THE ADDRESS OF THE HOLY FATHER FRANCIS TO THE PARTICIPANTS IN THE INTERNATIONAL CONVENTION PROMOTED BY THE CONGREGATION FOR THE CONSECRATED LIFE INSTITUTES AND THE APOSTOLIC LIFE SOCIETIES at Paul VI Hall  Friday, 4 May 2018 highlighted three key areas for consecrated persons to be aware of and lived: prayer, poverty and patience.

“what are the things that the Spirit wants to keep strong in the consecrated life? And I said to myself: these are columns that remain, which are permanent in the consecrated life. Prayer, poverty and patience. And I chose to tell you about this: what I think is prayer in the consecrated life, and then poverty and patience.

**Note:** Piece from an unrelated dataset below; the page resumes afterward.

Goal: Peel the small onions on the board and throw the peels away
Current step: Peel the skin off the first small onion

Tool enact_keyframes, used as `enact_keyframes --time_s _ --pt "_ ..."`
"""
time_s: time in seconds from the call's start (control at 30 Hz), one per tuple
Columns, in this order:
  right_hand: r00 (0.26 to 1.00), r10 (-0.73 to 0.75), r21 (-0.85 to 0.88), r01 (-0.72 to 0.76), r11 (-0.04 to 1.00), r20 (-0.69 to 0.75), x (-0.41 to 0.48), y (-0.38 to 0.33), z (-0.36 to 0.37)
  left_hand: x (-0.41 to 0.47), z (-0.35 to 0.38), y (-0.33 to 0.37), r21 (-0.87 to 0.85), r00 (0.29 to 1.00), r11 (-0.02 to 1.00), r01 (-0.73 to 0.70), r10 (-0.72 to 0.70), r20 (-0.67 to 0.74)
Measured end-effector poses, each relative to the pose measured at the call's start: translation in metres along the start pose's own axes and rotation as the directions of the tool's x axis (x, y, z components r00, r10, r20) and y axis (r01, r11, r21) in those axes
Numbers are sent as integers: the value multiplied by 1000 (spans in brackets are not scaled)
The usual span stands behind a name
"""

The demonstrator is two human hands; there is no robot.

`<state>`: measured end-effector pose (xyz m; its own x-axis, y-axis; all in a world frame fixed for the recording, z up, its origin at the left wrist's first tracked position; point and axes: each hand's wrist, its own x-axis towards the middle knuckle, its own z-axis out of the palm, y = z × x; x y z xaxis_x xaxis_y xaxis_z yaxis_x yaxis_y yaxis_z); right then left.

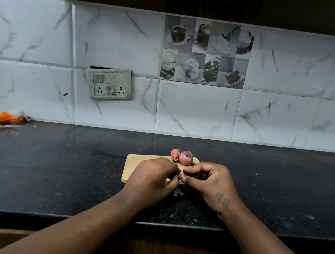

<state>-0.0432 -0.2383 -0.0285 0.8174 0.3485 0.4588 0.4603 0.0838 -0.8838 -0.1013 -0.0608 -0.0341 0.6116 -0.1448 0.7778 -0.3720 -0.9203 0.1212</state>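
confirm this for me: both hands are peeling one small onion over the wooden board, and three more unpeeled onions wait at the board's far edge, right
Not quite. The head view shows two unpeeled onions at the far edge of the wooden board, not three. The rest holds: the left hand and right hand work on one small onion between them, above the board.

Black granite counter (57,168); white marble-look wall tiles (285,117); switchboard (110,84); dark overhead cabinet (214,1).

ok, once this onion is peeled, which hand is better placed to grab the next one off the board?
Right. The right hand sits just below the two unpeeled onions at the far right end of the board. The left hand is further left; both pinch the current onion.
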Motion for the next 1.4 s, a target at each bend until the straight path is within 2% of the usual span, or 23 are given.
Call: enact_keyframes --time_s 0.07,0.13,0.27,0.37,0.5,0.6,0.7,0.8,0.9,1.0,1.17,1.3,1.4 --pt "1000 5 -6 -5 1000 16 0 0 0 0 -1 1 35 1000 999 19 -18 -16" --pt "1000 10 -9 -10 1000 18 0 1 -1 1 -4 3 -10 997 997 79 -79 -18" --pt "1000 30 25 -30 999 2 2 0 -3 4 -9 2 -292 966 922 255 -259 26" --pt "996 83 84 -84 993 17 2 1 -4 4 -9 0 -431 944 842 325 -318 90" --pt "987 142 191 -153 970 70 2 -2 -5 5 -7 0 -451 944 831 327 -312 110" --pt "987 148 181 -157 971 61 2 -2 -5 5 -8 -1 -475 939 813 338 -327 109" --pt "990 134 209 -138 968 32 2 -3 -6 5 -8 -3 -504 915 773 385 -392 99" --pt "990 142 267 -139 954 6 1 -8 -8 6 -6 -12 -495 857 726 478 -508 83" --pt "989 149 308 -139 941 -9 0 -12 -9 5 -6 -19 -421 828 740 525 -558 53" --pt "985 170 332 -159 930 -4 0 -11 -9 4 -7 -11 -286 880 834 473 -466 96" --pt "982 184 300 -188 935 41 0 -8 -10 3 -6 1 -169 970 956 239 -230 73" --pt "979 186 291 -202 935 82 -1 -12 -7 2 -4 2 -111 997 991 77 -79 -15" --pt "980 182 288 -199 937 85 0 -11 -6 2 -4 3 -100 997 993 55 -60 -41"
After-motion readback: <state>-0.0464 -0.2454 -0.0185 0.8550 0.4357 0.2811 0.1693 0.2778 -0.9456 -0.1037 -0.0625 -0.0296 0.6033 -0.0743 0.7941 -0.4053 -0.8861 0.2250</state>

Prayer is always to return to the first call. Any prayer, perhaps a prayer in need, but always it is to return to that Person who has called me. The prayer of a consecrated person, of a consecrated person, is to return to the Lord who has invited me to be close to him.

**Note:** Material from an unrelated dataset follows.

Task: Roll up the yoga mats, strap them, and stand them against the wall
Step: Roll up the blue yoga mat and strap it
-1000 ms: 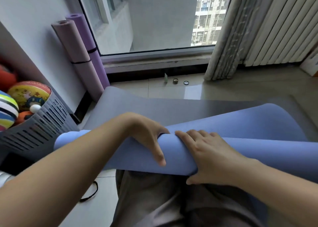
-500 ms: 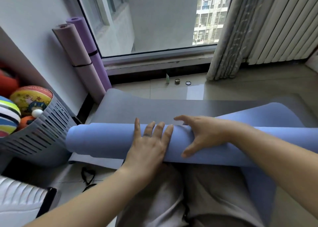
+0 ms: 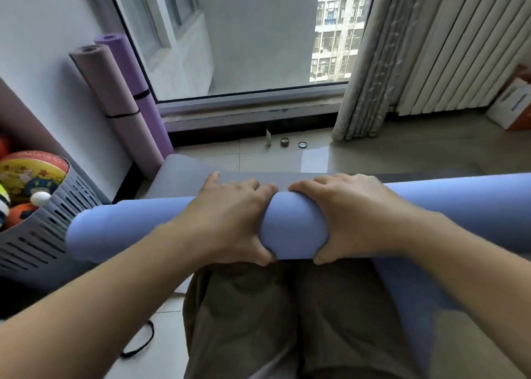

In the Constitutions, St. Ignatius to us Jesuits wrote this – but it was not something original to him, I think, he had taken it from the Desert Fathers, perhaps -“Poverty is the mother, it is the wall of containment of the consecrated life”. It is “mother”. Interesting: he does not say chastity, which is perhaps more connected to motherhood, paternity, and no: poverty is mother. Without poverty there is no fruitfulness in the consecrated life. And it is “wall”, it defends you. It protects you from the spirit of worldliness, of course.

And third, patience. “But, father, what does patience have to do with it here?” Patience is important. We do not usually talk about it, but it’s very important. Looking at Jesus, patience is what Jesus had to get to the end of his life. “Enter into patience”: it is an attitude of every consecration, which goes from the small things of community life or the life of consecration…”

ST FRANCIS DE SALES SAYS OF PRAYER:

when you come to prayer, you must say with your whole heart and in your heart: O my heart, my heart, God is truly here.

IDL 2: 2

OF POVERTY

Love the poor and poverty, for it is by this love that you shall become truly poor.  As the Scripture says, we are made like the things we love.  Love makes the lovers equal.  “Who is weak,” says St. Paul, “and I am not weak?”  He might likewise have said, “Who is poor, with whom I am not poor.”  For love made him resemble those whom he loved.  If you love the poor, you shall surely partake of their poverty and be poor like them.

IDL 3: 15

OF PATIENCE

God’s will lies in exercising restraint amid consolations and in practicing patience in tribulation.